> **TASK TO CARRY OUT**: Print nothing but the lines below starting at the line that holds "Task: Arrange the" and ending at the line that holds "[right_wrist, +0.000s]", including both, each exactly as written.

> **DATASET CONTENT**:
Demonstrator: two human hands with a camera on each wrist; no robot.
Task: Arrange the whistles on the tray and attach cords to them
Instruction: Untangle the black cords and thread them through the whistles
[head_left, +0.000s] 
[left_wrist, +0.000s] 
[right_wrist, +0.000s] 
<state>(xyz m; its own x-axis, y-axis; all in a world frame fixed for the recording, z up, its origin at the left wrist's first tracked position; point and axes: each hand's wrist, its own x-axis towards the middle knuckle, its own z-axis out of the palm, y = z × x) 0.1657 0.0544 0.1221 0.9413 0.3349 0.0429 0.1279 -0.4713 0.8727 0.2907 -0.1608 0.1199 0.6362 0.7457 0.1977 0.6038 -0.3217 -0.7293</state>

> **RESPONSE AREA**:
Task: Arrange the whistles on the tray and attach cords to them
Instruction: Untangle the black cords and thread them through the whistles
[head_left, +0.000s] 
[left_wrist, +0.000s] 
[right_wrist, +0.000s] 

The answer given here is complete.